Most tear-jerky scene: You know exactly the one. In only a few minutes, Pixar gives us a speechless montage on Carl’s life with his wife Ellie. In this very short period, we see more love, heartbreak, disappointments and care than in most entire films. Carl has lost his love, everything that he has lived his life for and the audience feels the pain with him as she slips away from him. It’s not only likely the most heartbreaking moment from an animated film, but one of the most touching scenes in movies, period.

Brandon Wetherbee

About A Boy. Hugh Grant, playing Will Freeman, the role of what everyone thinks Hugh Grant is in real life claims to be a single parent to attract Rachel Weisz, quite possibly the most beautiful woman in the world when this movie was filmed. He ends up befriending a ‘Boy’ and learns a lesson.

Most tear-jerky scene: Marcus (the ‘Boy’) kills a duck. It’s the cutest way to possibly kill a duck. Then Will and a pretty mom Will just met brings Marcus home and Marcus’ mom is passed out from an attempted suicide. The viewer quickly transports from a sunny day, complete with upbeat Badly Drawn Boy music, to a jarring image of a very realistic looking near-death. The entire thing is over in 2-minutes, but it stays with you for the rest of the film. Later, when the music soars with hope and there’s a happy ending involving a conversation about McDonald’s, I cry.
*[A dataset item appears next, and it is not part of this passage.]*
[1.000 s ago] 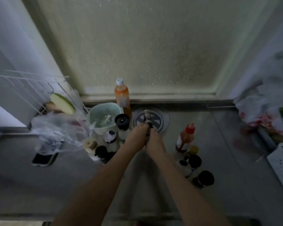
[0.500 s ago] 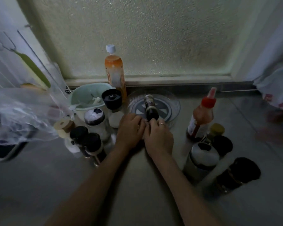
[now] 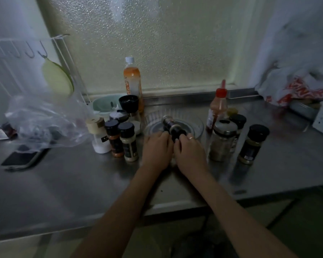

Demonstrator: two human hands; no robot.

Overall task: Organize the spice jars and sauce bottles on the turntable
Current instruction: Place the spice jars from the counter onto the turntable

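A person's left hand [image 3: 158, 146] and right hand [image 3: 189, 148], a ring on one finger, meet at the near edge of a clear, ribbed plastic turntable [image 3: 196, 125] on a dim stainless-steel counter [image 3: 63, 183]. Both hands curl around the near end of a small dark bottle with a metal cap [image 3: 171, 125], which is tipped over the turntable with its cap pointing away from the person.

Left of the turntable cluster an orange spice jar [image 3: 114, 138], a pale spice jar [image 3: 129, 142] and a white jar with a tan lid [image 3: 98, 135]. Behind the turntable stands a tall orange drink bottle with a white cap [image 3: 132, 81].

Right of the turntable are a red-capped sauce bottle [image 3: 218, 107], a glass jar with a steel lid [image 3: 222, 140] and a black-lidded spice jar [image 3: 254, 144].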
Take away the Badly Drawn Boy score and I feel nothing.

Dancer in the Dark. Lars von Trier’s Björk film. The one where she’s going blind and will do anything to give her son a better life. Since it’s a Lars von Trier picture that means she’ll die a horrible, horrible death.

Most tear-jerky scene: The six-minute execution scene. Shot on handheld cameras, we’re submitted to an uncomfortably realistic portrayal of a woman about to lose her life. There are tears. They sound like real tears. There’s no score. It’s rough. It’s almost unwatchable. Then Björk starts singing and you tear up and you fight back your tears and the singing stops and you can no longer stop the tears. Sadly, this is not what people remember from this remarkable achievement. People remember the swan dress. A song from the movie was nominated for Best Original Song and Björk wore a swan dress because SHE’S AN ARTIST and now her acting is forgotten. That’s another reason to cry.